Consider the example of a bank that was looking to build a data ecosystem across several partners, such as airlines and retailers, to create an ecosystem that would inform strategic marketing efforts. While excited about the opportunity, bank executives were concerned about sharing sensitive data and wanted complete control of analysis and use of its data. Moreover, they wanted to ensure that no identifiable data were accessible, to control extraction or use of data, and to establish full audit trails. The bank worked with an existing data-ecosystem platform to enable these conditions. Without the need to build a platform from the ground up, it was able to develop and share data products with partners more rapidly, eventually enabling several data partnerships and products.
We have seen organizations spend significant time and resources designing a data architecture blueprint and still end up in analysis paralysis.
Accelerator 4: Build a data model that scales
While it can be tempting to jump into creating a robust data model to combine partner data, to get a data ecosystem up and running quickly, it’s best to take a staged approach.
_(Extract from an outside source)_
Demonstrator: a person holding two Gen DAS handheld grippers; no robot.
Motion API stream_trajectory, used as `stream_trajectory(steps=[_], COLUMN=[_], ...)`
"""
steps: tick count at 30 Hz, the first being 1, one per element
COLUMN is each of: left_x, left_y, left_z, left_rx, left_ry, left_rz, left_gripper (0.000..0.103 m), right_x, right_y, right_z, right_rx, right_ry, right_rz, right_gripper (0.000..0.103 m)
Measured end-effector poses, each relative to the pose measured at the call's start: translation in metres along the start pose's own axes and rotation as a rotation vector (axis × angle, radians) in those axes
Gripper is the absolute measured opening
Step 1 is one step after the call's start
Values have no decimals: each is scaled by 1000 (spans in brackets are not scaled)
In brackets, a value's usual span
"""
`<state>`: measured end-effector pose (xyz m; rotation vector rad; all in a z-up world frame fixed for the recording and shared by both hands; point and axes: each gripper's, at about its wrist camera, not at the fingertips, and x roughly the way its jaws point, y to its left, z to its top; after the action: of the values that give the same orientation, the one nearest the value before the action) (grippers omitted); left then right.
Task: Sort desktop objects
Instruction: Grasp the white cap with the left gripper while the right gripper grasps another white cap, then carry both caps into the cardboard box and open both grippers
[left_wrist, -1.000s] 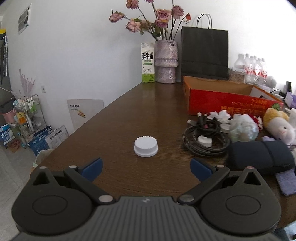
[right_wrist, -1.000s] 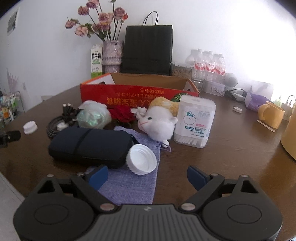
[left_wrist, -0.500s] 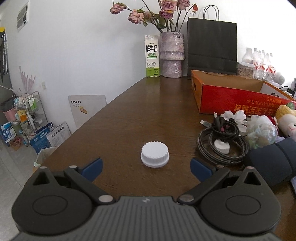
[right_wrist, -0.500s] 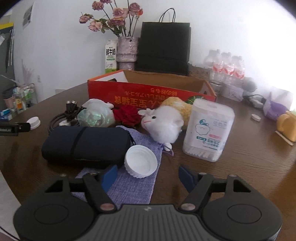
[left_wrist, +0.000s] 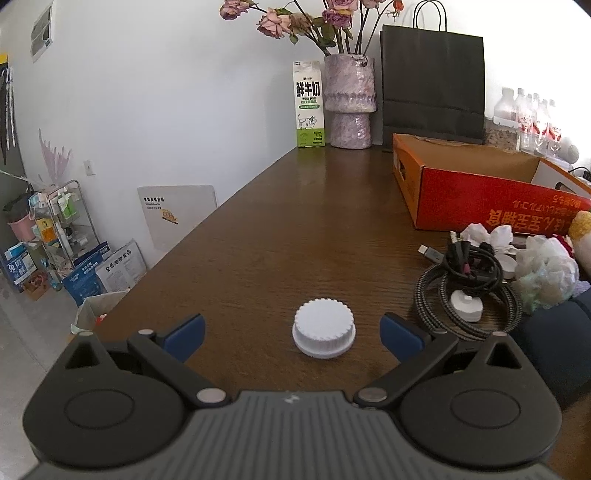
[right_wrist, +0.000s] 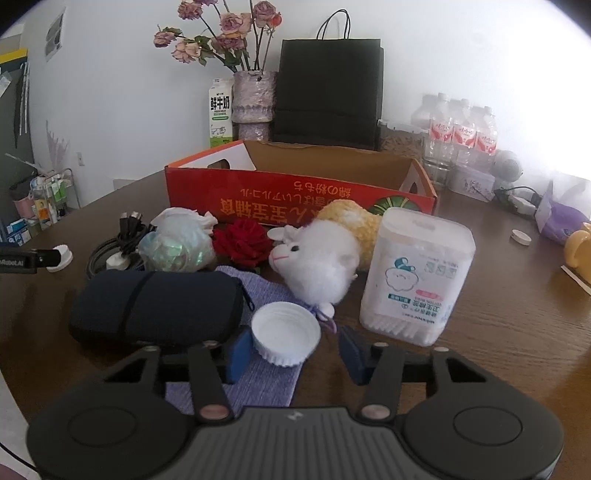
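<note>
Both wrist views skim low over the table, sharing the red box.

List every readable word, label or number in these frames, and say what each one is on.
"鲜牛奶" and "FRESH MILK": milk carton.
"卫生棉签", upside down: cotton swab box.
"全价宠物食品": blue box on the floor.
"Robot.AI", cut off: left gripper.
Red cardboard box: large inverted print, not reliably readable.
Water bottles: labels too blurred.

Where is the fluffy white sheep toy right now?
In the right wrist view, the sheep toy lies mid-table before the red box, between the red flower and the cotton swab box.
</note>
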<state>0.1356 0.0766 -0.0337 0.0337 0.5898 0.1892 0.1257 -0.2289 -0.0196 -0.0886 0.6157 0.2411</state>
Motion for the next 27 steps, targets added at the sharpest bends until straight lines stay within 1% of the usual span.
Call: stream_trajectory(steps=[3, 7, 8, 9, 11, 12, 13, 14, 18, 22, 27], left_x=[5, 11, 13, 15, 18, 18, 18, 17, 14, 9, -1], left_y=[1, 2, 3, 3, 4, 4, 4, 3, 1, 2, 2], left_z=[2, 3, 3, 3, 2, 2, 2, 3, 2, 2, 9], left_rx=[5, 8, 7, 7, 3, 3, 6, 8, 20, 11, 9], left_ry=[11, 24, 28, 34, 42, 39, 38, 37, 34, 31, 1], left_rz=[-7, -22, -28, -35, -51, -62, -74, -85, -95, -103, -113], left_gripper=[99, 87, 80, 77, 67, 64, 51, 41, 41, 41, 41], right_x=[4, 5, 5, 6, 7, 7, 7, 7, 5, 3, -8], right_y=[-2, -1, -1, -1, -1, 0, 0, 0, 2, 2, 2], right_z=[1, 2, 2, 2, 1, 1, 1, 1, 1, 2, 5], right_rx=[16, 23, 24, 26, 29, 31, 34, 36, 35, 39, 37], right_ry=[3, -6, -6, -4, -3, -2, -3, -3, -5, -12, -41], right_rz=[5, 2, 2, 1, -1, -2, -3, -4, -5, -13, -17], right_gripper=[39, 39, 39, 39, 39, 39, 39, 39, 39, 39, 39])
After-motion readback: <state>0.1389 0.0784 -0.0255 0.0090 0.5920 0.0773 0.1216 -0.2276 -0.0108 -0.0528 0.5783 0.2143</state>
In a first step, organizations should simply contribute their respective data “as is”—that is, in source-data format for fast and immediate use in initial, jointly prioritized business use cases. Data teams can then begin developing an understanding of the data and how to link or join the data to other data sets.
As data ecosystems evolve, and more data sets are shared, a more sophisticated data model that can support linking of disparate data will often be required, and data teams will now be more prepared to act. They’ll likely need to implement meta-models or knowledge graphs that provide a high degree of flexibility for changing and adding relationships and entities later in the process. These models can also support data governance by limiting access and use to specific data elements based on data-sharing agreements. Again, such models should be developed only in line with use cases.
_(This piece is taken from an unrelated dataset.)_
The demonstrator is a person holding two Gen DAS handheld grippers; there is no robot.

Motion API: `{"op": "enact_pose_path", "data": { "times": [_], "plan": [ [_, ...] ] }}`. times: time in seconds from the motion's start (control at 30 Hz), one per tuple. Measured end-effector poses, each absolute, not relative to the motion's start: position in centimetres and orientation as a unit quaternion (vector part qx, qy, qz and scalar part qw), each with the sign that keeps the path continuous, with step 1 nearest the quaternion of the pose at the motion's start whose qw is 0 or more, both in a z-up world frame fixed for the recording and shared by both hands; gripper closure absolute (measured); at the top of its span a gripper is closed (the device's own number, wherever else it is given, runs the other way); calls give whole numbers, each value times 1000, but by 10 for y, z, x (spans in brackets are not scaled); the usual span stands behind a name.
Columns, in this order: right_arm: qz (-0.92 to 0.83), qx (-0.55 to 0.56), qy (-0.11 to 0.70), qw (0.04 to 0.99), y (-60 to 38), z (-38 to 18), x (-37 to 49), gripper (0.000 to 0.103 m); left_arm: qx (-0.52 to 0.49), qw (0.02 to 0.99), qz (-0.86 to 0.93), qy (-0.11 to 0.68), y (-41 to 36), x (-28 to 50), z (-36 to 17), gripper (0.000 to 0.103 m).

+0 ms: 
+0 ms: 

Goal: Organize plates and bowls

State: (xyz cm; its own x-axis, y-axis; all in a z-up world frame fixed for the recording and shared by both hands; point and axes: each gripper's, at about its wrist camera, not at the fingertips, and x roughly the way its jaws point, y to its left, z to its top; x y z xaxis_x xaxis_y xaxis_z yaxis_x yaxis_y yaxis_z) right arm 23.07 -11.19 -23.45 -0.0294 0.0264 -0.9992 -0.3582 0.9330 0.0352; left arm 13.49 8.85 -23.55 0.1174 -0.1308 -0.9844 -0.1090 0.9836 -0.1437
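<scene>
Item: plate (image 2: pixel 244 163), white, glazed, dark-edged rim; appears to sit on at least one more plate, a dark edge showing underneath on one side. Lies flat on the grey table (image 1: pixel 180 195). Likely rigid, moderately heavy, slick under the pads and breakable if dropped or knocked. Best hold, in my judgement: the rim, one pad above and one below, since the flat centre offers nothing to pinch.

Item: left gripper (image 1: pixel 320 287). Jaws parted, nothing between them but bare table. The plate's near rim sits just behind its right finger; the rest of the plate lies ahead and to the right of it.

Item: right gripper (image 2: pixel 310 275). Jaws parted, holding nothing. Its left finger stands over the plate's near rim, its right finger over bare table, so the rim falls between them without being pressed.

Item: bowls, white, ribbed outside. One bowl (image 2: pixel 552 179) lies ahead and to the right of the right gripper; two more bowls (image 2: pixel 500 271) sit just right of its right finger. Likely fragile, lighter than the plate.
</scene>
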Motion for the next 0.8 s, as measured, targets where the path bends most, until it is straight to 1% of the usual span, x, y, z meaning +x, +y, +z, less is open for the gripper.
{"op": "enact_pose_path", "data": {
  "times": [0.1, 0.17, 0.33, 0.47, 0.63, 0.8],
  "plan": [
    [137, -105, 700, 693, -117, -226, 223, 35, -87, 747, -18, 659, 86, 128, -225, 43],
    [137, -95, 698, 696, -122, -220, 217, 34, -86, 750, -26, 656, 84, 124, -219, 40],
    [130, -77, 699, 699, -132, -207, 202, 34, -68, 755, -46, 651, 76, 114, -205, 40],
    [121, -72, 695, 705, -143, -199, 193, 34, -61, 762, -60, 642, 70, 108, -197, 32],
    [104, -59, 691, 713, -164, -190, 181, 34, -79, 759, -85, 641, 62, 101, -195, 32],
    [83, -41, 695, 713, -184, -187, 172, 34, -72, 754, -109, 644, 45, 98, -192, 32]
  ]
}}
While this staged approach enables organizations to start and iterate fast, it also has implications for the capabilities that are needed, requiring deep technical and data-modeling expertise at the outset so that the model is built with scale in mind. Later, self-service tools enable people who are less data savvy to join.
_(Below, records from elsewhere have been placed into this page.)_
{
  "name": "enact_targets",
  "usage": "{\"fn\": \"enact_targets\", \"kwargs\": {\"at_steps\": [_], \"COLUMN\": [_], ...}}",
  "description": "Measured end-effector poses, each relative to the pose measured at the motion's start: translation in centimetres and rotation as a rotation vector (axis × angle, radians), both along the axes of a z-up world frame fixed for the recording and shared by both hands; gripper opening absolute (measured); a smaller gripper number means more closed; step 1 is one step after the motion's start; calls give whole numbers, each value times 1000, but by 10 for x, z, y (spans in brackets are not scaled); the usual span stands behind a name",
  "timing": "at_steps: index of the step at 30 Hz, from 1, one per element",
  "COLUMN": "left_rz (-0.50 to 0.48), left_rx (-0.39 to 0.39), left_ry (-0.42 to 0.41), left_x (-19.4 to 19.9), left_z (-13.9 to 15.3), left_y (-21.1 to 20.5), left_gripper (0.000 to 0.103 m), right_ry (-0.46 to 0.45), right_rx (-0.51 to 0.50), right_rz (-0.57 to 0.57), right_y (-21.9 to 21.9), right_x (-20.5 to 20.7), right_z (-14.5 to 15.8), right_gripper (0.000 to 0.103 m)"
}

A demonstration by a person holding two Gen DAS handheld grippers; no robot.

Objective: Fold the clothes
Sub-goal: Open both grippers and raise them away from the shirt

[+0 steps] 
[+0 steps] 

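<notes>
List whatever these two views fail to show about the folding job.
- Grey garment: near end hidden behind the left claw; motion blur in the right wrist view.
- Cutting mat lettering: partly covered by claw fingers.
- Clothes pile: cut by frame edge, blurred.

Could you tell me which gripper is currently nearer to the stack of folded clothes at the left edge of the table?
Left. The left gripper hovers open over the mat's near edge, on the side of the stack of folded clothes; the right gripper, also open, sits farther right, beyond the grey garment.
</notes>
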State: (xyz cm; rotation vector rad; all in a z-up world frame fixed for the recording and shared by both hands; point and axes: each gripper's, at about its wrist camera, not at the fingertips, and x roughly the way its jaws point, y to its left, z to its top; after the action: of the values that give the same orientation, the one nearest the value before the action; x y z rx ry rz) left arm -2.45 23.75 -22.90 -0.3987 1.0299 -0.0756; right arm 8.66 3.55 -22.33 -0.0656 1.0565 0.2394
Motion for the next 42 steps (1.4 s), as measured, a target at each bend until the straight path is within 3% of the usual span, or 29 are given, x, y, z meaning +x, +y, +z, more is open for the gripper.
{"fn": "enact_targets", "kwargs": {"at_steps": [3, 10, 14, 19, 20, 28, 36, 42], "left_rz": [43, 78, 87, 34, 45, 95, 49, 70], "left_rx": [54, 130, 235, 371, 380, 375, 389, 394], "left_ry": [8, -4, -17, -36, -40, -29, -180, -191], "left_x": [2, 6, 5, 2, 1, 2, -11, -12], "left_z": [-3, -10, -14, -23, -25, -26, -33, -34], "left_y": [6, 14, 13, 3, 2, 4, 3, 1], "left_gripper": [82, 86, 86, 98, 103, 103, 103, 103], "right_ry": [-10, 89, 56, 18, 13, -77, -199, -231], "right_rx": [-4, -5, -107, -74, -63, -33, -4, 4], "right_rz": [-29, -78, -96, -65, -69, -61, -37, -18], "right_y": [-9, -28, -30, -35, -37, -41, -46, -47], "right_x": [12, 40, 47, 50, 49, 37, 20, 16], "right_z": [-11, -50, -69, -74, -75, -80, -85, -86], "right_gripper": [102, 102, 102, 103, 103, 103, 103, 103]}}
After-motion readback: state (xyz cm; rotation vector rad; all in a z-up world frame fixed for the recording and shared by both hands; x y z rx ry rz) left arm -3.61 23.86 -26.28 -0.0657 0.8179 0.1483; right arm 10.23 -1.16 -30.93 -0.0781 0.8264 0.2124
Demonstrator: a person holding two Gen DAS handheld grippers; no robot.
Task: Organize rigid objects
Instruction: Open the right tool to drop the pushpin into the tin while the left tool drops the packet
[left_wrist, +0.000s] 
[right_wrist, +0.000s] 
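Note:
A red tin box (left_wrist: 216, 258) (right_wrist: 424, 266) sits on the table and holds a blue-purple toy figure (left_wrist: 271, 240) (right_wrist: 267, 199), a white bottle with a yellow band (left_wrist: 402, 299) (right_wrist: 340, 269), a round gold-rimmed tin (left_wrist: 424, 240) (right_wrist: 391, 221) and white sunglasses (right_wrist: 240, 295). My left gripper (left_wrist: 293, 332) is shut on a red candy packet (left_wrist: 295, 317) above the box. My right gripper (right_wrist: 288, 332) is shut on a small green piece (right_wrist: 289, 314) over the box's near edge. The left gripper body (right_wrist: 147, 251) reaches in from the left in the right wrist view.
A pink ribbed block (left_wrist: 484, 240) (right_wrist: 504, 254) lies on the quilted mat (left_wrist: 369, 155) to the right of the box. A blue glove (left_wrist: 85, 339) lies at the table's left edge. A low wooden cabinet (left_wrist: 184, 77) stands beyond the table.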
An organization working to build a data ecosystem around public and licensed data as its primary business model offers a good example of this approach. Initially, the organization focused on collecting data in particular domain areas, such as real-estate or consumer products. The data came from myriad sources, such as websites, government agencies, news, and licensed data providers. While the data were formatted in different ways, they still provided value “as is” to downstream users.
Next, the organization invested in creating a knowledge layer linking disparate data across the multiple data sources. For example, it defined specific concepts or entities—such as “product,” “product description,” and “product price”—and their linkages to specific data sources. Downstream users can now write a query that, for example, resolves the historical price of a product across dozens of data sources rapidly. As organizations share data with one another and data types continue to expand, these data models will be increasingly valuable and will enable a common layer for governance and access control.
Data ecosystems provide a powerful way for organizations to team up and solve important societal problems and deliver more value to participants and consumers. With a value-driven and iterative approach, data ecosystems can be formed quickly, delivering benefits within months and offering opportunities for expansion and more value over the long term.